What the task asks
Look below for the line holding "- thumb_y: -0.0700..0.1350" and the line holding "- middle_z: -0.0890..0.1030". Repeat those two and everything between, exactly.

Provided data
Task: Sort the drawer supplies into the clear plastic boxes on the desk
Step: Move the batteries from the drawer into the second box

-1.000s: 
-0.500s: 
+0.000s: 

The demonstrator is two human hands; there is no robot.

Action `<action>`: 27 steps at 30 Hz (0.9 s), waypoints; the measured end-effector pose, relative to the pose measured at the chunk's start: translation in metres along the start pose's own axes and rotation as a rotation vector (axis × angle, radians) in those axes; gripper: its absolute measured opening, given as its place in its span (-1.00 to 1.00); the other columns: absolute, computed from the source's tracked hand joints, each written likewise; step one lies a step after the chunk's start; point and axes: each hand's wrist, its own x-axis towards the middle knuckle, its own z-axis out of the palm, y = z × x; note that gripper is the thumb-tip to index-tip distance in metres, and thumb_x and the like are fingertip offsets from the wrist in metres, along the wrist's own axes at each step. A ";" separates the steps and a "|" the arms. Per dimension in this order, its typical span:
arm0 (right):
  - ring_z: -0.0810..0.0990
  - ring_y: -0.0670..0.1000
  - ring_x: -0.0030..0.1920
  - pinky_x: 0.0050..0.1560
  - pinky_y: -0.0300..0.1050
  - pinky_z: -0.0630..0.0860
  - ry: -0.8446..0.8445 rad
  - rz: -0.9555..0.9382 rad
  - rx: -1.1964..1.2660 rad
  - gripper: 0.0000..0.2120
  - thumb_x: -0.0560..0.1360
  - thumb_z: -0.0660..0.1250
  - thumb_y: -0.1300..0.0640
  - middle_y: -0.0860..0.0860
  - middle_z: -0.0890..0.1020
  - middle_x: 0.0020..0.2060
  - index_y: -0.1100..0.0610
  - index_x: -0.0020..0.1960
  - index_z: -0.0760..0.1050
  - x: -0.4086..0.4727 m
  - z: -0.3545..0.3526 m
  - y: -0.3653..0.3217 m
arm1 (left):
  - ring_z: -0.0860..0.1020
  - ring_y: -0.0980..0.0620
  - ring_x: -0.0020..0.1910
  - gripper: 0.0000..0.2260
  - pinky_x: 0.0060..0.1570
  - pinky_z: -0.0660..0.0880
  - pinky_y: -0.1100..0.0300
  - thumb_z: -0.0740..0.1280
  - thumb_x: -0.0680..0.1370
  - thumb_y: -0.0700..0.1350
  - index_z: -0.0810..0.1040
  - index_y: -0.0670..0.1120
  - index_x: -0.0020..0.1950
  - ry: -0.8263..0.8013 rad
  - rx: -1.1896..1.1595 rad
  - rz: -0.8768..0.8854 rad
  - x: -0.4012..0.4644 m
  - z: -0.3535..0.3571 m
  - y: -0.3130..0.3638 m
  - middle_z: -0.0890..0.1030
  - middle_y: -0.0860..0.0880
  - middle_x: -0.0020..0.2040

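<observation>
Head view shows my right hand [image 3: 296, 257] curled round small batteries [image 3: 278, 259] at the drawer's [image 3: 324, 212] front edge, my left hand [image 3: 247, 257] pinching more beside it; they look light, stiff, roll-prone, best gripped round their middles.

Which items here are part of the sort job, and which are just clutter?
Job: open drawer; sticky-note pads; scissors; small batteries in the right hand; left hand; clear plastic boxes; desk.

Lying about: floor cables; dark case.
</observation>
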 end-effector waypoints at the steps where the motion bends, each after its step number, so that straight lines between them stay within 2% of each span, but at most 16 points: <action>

Answer area
  - thumb_y: -0.0700..0.1350
  - index_z: -0.0810..0.1040
  - index_y: -0.0670..0.1120
  - index_x: -0.0020..0.1950
  - ry: -0.8263..0.8013 rad
  - rx: -1.1896..1.1595 rad
  - rz: -0.8768..0.8854 rad
  - x: -0.4012..0.4644 m
  - z: -0.3535..0.3571 m
  - y: -0.3130..0.3638 m
  - middle_z: -0.0890..0.1030

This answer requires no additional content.